With respect to whether the government owed a fiduciary duty to plan members with respect to actuarial surplus, the court identified four characteristics that establish an ad hoc fiduciary relationship:

  1. The fiduciary has scope for the exercise of some discretion or power;
  2. The fiduciary can unilaterally exercise the power or discretion so as to affect the beneficiaries' legal or practical interests;
  3. The beneficiary is peculiarly vulnerable to or at the mercy of the fiduciary holding the discretion or power; and
  4. The fiduciary, either expressly or impliedly, has undertaken to act in the best interests of the beneficiaries.

The SCC concluded that there was no ad hoc fiduciary relationship between the government and plan members with respect to actuarial surplus.  The government did not undertake, expressly or impliedly, to act in the best interest of plan members with respect to surplus and without such undertaking the government's duty was to act in the best interest of society as a whole.  The court also stated that members of public pension plans are not subject to the same risks as members of private pension plans and plan members were not vulnerable to the government's exercise of discretion in the accounting treatment of the surpluses in the Superannuation Accounts.

Lastly, the SCC held that as the government did not breach an equitable obligation owed to plan members there was no constructive trust or unjust enrichment.
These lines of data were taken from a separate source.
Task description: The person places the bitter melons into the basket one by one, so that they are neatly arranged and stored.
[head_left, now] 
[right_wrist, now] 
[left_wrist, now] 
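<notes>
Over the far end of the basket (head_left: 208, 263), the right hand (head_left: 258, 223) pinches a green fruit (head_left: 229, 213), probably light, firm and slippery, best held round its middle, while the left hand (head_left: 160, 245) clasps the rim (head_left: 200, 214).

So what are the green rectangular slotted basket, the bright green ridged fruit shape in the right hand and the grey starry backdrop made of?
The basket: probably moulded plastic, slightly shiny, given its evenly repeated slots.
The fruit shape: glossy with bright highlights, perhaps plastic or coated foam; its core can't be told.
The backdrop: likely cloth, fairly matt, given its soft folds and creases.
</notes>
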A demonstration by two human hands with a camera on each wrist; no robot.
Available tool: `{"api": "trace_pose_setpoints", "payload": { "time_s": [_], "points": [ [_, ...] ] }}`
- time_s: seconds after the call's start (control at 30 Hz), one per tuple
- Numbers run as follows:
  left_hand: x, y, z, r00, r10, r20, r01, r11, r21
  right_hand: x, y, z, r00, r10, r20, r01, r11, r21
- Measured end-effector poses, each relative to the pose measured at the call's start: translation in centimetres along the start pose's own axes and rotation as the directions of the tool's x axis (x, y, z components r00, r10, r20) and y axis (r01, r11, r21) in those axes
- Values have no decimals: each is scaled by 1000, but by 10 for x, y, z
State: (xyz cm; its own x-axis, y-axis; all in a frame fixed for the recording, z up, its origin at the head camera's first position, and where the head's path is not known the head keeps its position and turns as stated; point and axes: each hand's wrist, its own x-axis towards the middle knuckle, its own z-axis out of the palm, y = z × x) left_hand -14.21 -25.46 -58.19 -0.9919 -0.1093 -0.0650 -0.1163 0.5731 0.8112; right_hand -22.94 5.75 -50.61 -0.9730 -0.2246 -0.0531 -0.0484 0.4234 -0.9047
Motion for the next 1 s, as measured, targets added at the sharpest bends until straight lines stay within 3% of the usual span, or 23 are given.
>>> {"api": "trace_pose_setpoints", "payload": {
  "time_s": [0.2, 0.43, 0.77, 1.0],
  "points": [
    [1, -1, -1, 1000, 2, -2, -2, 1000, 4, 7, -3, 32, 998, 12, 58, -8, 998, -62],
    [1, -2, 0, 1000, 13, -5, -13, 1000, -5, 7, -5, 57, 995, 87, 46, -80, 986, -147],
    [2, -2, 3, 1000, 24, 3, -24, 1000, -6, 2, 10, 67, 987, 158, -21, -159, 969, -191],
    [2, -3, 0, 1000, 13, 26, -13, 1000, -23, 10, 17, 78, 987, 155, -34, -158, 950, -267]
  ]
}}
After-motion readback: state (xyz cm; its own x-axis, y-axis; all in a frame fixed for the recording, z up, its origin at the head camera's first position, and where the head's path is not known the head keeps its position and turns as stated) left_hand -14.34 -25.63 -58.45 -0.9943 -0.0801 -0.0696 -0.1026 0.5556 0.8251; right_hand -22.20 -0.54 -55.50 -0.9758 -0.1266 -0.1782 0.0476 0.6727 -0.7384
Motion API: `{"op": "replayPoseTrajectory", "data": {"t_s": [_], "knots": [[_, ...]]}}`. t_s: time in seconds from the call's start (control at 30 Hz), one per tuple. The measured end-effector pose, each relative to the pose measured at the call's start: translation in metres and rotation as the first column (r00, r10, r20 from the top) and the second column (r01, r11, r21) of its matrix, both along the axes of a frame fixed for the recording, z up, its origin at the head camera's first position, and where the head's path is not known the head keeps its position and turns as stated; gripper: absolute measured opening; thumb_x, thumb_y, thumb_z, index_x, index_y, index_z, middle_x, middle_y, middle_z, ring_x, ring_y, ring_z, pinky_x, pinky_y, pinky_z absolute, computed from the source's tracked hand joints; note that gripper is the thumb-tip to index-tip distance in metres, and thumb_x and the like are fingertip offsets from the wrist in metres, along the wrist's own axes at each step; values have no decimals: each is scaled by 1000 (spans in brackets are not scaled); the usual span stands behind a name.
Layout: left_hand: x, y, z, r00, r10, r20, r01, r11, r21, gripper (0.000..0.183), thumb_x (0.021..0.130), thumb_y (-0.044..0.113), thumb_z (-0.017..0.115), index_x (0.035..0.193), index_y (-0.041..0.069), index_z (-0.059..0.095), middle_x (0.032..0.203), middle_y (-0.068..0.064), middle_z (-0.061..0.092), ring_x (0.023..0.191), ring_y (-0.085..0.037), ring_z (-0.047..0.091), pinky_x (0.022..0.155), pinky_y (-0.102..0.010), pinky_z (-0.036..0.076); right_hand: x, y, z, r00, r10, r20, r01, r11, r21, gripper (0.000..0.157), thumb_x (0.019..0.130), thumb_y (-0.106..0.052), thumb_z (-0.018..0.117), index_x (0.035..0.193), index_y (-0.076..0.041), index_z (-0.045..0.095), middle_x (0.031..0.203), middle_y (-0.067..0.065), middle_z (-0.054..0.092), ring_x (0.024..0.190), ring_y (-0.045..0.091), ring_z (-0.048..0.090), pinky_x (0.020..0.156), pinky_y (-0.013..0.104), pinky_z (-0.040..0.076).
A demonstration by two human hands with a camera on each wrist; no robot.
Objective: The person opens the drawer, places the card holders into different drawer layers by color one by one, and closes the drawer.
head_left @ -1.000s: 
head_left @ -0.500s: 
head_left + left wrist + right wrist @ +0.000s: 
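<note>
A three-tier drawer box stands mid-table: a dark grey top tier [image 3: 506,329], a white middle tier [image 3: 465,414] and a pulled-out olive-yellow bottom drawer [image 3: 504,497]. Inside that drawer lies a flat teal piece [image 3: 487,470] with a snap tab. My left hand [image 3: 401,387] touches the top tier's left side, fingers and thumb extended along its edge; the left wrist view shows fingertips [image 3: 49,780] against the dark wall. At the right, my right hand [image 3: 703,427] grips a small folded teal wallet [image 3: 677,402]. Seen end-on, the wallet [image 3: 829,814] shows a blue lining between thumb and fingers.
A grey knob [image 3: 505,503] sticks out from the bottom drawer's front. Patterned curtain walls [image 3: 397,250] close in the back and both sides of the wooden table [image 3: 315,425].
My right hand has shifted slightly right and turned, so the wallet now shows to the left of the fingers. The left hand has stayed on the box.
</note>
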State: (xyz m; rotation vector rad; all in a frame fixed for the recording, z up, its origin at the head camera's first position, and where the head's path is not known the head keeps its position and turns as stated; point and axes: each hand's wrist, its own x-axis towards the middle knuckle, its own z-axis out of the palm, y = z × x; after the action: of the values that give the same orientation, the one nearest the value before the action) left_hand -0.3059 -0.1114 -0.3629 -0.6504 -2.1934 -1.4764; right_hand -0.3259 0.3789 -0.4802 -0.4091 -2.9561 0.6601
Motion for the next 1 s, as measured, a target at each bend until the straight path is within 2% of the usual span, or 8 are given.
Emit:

The analysis of the SCC regarding surplus ownership may be limited to the unique circumstances of the plans under appeal.  However, the court's elucidation of the four characteristics to establish an ad hoc fiduciary obligation will be helpful in assessing whether other employers, or any other party involved in the administration of a pension plan, owe fiduciary duties to plan members with respect to a particular task.  Of particular note is that the SCC analysis shows that a plan sponsor's fiduciary obligations do not exist in a vacuum, and that whether a plan sponsor owes fiduciary duties to the plan beneficiaries depends on the specific circumstances, including the nature of the task under consideration.  This analysis emphasises the distinction between an employer acting in its role as an employer versus a plan administrator with respect to a specific task.  This appears to be in contrast to the Ontario Court of Appeal decision in Indalex Ltd. (Re) , where the court seemed to blur the distinction between the two roles and held that an employer that was carrying out certain non-pension related tasks (e.g., commencing CCAA proceedings) owed fiduciary duties to plan members in carrying out those tasks.  It will therefore be interesting to see the SCC analysis on this issue in its much anticipated decision in the Indalex appeal.

The content of this article is intended to provide a general guide to the subject matter. Specialist advice should be sought about your specific circumstances.